*What the task asks*
The answer is to be the data that follows, transcribed exactly, minus its pictures.

*Provided material*
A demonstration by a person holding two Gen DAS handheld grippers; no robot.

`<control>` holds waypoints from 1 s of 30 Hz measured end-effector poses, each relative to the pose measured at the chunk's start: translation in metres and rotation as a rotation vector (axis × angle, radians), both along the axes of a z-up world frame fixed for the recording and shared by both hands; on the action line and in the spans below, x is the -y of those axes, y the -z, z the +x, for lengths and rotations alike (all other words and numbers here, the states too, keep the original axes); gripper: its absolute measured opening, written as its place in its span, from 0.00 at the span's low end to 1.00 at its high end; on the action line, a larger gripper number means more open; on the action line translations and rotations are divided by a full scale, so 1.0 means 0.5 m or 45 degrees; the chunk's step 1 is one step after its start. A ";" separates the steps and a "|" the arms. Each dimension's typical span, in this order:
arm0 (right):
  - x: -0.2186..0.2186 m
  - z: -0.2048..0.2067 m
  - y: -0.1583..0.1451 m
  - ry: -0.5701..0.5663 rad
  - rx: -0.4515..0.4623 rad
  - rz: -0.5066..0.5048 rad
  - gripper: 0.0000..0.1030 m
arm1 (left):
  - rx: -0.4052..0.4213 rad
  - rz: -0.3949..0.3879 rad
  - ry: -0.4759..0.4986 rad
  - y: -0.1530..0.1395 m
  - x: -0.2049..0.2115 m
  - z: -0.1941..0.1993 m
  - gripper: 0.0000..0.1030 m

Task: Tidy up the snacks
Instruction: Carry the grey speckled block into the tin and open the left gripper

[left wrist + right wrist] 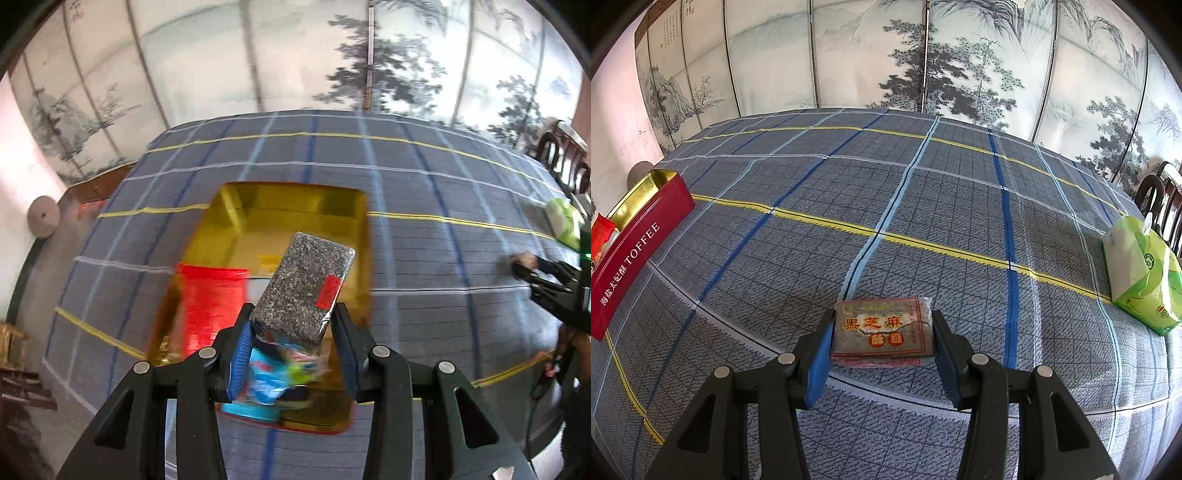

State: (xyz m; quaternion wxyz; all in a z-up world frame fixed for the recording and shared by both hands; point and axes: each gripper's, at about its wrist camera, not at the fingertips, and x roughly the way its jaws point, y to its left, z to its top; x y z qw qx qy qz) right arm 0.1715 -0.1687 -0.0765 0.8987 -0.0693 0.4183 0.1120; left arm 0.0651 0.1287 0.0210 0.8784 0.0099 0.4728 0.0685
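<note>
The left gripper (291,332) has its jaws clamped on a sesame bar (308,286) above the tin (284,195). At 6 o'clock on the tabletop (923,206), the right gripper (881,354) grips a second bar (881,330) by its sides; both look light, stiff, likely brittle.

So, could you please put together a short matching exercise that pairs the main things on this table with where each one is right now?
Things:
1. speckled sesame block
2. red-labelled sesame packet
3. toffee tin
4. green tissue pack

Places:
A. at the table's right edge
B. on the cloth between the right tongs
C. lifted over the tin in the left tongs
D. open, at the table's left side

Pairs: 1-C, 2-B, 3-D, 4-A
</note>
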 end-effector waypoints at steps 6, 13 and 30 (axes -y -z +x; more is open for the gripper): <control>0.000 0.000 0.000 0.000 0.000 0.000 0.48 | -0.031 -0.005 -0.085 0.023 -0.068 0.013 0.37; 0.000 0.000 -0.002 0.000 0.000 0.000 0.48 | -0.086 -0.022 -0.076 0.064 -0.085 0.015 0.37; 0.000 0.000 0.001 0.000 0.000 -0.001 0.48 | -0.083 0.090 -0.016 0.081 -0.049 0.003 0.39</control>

*Task answer*
A demonstration by a person holding two Gen DAS handheld grippers; no robot.

`<control>` holds waypoints from 1 s of 30 Hz measured end-effector poses, each relative to the pose measured at the chunk's start: translation in metres and rotation as a rotation vector (axis × angle, radians), both along the axes of a z-up world frame fixed for the recording and shared by both hands; on the action line and in the spans below, x is the -y of those axes, y the -z, z the +x, for lengths and rotations alike (all other words and numbers here, the states too, keep the original axes); gripper: its absolute measured opening, written as its place in its span, from 0.00 at the span's low end to 1.00 at its high end; on the action line, a larger gripper number means more open; on the action line translations and rotations are divided by a full scale, so 1.0 means 0.5 m or 45 degrees; the chunk's step 1 is one step after its start. A ";" separates the steps and a "|" the arms. Each dimension's typical span, in this order:
arm0 (right):
  - x: -0.2186..0.2186 m
  - z: -0.2048..0.2067 m
  - y: -0.1583..0.1451 m
  - ry: -0.5701..0.5663 rad
  - rx: -0.4515..0.4623 rad
  - rz: -0.5066..0.5048 rad
  - gripper: 0.0000..0.1030 m
arm1 (left):
  - rx: -0.4052..0.4213 rad
  - rz: -0.3949..0.3879 rad
  - ry: -0.4759..0.4986 rad
  - y: -0.1530..0.1395 m
  - x: -0.2049..0.2115 m
  - z: -0.1941..0.1993 m
  - gripper: 0.0000..0.1030 m

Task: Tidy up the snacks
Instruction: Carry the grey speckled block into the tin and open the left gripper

[left wrist + right wrist] 

State: (xyz m; quaternion wxyz; all in a z-up world frame fixed for the recording and shared by both hands; point and axes: each gripper's, at about its wrist camera, not at the fingertips, and x roughly the way its jaws point, y to its left, z to its top; x y z qw qx qy qz) right arm 0.1715 -0.1687 -0.0765 0.8987 -0.0693 0.4183 0.1120; left arm 0.0651 0.1287 0.0210 0.8784 0.0099 0.4728 0.0685
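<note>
The left gripper (291,332) has its jaws clamped on a sesame bar (308,286) above the tin (284,195). At 6 o'clock on the tabletop (923,206), the right gripper (881,354) grips a second bar (881,330) by its sides; both look light, stiff, likely brittle.

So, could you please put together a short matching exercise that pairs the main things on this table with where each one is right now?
Things:
1. speckled sesame block
2. red-labelled sesame packet
3. toffee tin
4. green tissue pack

Places:
A. at the table's right edge
B. on the cloth between the right tongs
C. lifted over the tin in the left tongs
D. open, at the table's left side

Pairs: 1-C, 2-B, 3-D, 4-A
</note>
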 end-effector waypoints at steps 6, 13 and 30 (axes -y -z +x; more is open for the gripper): <control>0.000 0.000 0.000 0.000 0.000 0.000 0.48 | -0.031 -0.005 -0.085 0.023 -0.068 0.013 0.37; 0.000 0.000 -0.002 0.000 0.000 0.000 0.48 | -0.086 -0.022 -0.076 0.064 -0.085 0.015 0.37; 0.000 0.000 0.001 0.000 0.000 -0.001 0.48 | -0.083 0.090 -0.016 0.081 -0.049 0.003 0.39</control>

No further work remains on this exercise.